** Prompt **
Copy out all of the data exactly as it appears.

>>>

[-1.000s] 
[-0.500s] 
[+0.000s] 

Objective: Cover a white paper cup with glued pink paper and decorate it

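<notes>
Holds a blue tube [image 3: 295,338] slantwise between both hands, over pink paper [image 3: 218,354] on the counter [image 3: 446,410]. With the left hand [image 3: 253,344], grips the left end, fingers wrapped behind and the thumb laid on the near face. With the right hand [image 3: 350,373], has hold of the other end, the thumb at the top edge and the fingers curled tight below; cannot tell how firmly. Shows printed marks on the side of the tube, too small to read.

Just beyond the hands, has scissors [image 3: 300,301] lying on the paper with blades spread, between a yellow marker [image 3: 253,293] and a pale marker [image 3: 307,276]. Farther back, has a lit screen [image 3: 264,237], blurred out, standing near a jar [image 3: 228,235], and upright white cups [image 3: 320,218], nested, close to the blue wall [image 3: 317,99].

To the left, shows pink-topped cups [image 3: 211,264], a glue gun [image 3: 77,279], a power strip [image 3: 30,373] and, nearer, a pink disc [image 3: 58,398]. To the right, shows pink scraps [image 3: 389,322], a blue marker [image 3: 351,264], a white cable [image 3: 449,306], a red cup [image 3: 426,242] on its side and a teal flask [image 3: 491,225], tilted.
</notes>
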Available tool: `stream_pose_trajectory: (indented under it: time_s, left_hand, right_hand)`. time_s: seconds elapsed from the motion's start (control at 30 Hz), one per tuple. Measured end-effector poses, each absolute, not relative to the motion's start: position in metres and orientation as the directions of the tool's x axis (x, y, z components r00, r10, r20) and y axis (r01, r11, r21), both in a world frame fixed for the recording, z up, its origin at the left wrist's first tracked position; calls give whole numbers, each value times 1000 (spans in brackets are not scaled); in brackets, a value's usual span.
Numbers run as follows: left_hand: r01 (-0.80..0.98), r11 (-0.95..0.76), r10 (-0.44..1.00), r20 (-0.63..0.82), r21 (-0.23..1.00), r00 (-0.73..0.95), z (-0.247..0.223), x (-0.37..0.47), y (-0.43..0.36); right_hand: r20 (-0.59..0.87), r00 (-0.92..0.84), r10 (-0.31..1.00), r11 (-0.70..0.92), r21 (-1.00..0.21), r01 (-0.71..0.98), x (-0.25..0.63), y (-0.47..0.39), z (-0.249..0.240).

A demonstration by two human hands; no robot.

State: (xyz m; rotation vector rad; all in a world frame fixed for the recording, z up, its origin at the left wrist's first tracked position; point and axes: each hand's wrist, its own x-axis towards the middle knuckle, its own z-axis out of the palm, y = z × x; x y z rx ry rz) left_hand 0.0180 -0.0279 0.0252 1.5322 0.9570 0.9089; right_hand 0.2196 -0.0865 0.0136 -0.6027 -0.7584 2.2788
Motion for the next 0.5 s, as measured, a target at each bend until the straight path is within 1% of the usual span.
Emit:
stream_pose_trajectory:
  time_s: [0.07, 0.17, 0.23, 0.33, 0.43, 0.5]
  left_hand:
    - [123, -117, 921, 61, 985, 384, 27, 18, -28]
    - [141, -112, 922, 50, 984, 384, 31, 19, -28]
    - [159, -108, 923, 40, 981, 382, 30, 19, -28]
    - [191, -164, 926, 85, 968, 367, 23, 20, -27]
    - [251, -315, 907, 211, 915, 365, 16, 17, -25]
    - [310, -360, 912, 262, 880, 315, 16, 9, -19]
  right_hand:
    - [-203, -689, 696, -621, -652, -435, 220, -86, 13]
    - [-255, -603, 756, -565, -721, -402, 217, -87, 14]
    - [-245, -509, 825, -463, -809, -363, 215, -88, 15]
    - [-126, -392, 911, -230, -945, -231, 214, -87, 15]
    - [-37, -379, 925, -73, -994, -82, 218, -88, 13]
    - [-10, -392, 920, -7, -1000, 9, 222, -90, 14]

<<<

** The completed task **
[-1.000s] 
[-0.500s] 
[+0.000s] 

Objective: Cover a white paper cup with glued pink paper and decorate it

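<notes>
Holds a blue tube [image 3: 295,338] slantwise between both hands, over pink paper [image 3: 218,354] on the counter [image 3: 446,410]. With the left hand [image 3: 253,344], grips the left end, fingers wrapped behind and the thumb laid on the near face. With the right hand [image 3: 350,373], has hold of the other end, the thumb at the top edge and the fingers curled tight below; cannot tell how firmly. Shows printed marks on the side of the tube, too small to read.

Just beyond the hands, has scissors [image 3: 300,301] lying on the paper with blades spread, between a yellow marker [image 3: 253,293] and a pale marker [image 3: 307,276]. Farther back, has a lit screen [image 3: 264,237], blurred out, standing near a jar [image 3: 228,235], and upright white cups [image 3: 320,218], nested, close to the blue wall [image 3: 317,99].

To the left, shows pink-topped cups [image 3: 211,264], a glue gun [image 3: 77,279], a power strip [image 3: 30,373] and, nearer, a pink disc [image 3: 58,398]. To the right, shows pink scraps [image 3: 389,322], a blue marker [image 3: 351,264], a white cable [image 3: 449,306], a red cup [image 3: 426,242] on its side and a teal flask [image 3: 491,225], tilted.
</notes>
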Available tool: `stream_pose_trajectory: (indented under it: time_s, left_hand, right_hand)`. time_s: seconds elapsed from the motion's start (control at 30 Hz), one per tuple. Measured end-effector poses, each absolute, not relative to the motion's start: position in metres and orientation as the directions of the tool's x axis (x, y, z components r00, r10, r20) and y axis (r01, r11, r21), both in a world frame fixed for the recording, z up, its origin at the left wrist's first tracked position; calls give whole numbers, each value times 1000 (spans in brackets are not scaled); in brackets, a value's usual span.
Numbers run as follows: left_hand: r01 (-0.80..0.98), r11 (-0.95..0.76), r10 (-0.44..1.00), r20 (-0.63..0.82), r21 (-0.23..1.00), r00 (-0.73..0.95), z (-0.247..0.223), x (-0.37..0.47), y (-0.43..0.36); right_hand: r20 (-0.59..0.87), r00 (-0.92..0.84), r10 (-0.31..1.00), r11 (-0.70..0.92), r21 (-1.00..0.21), r01 (-0.71..0.98), x (-0.25..0.63), y (-0.47..0.39), z (-0.249..0.240).

A demonstration by two human hands; no robot.

State: (xyz m; rotation vector rad; all in a world frame fixed for the recording, z up, its origin at the left wrist's first tracked position; point and axes: each hand's wrist, its own x-axis towards the middle knuckle, its own z-axis out of the palm, y = z × x; x y z rx ry rz) left_hand 0.0180 -0.0279 0.0252 1.5322 0.9570 0.9089; right_hand 0.2196 -0.0865 0.0136 -0.6027 -0.7584 2.2788
Motion for the next 0.5 s, as measured, a target at each bend until the straight path is within 1% of the usual span.
Emit:
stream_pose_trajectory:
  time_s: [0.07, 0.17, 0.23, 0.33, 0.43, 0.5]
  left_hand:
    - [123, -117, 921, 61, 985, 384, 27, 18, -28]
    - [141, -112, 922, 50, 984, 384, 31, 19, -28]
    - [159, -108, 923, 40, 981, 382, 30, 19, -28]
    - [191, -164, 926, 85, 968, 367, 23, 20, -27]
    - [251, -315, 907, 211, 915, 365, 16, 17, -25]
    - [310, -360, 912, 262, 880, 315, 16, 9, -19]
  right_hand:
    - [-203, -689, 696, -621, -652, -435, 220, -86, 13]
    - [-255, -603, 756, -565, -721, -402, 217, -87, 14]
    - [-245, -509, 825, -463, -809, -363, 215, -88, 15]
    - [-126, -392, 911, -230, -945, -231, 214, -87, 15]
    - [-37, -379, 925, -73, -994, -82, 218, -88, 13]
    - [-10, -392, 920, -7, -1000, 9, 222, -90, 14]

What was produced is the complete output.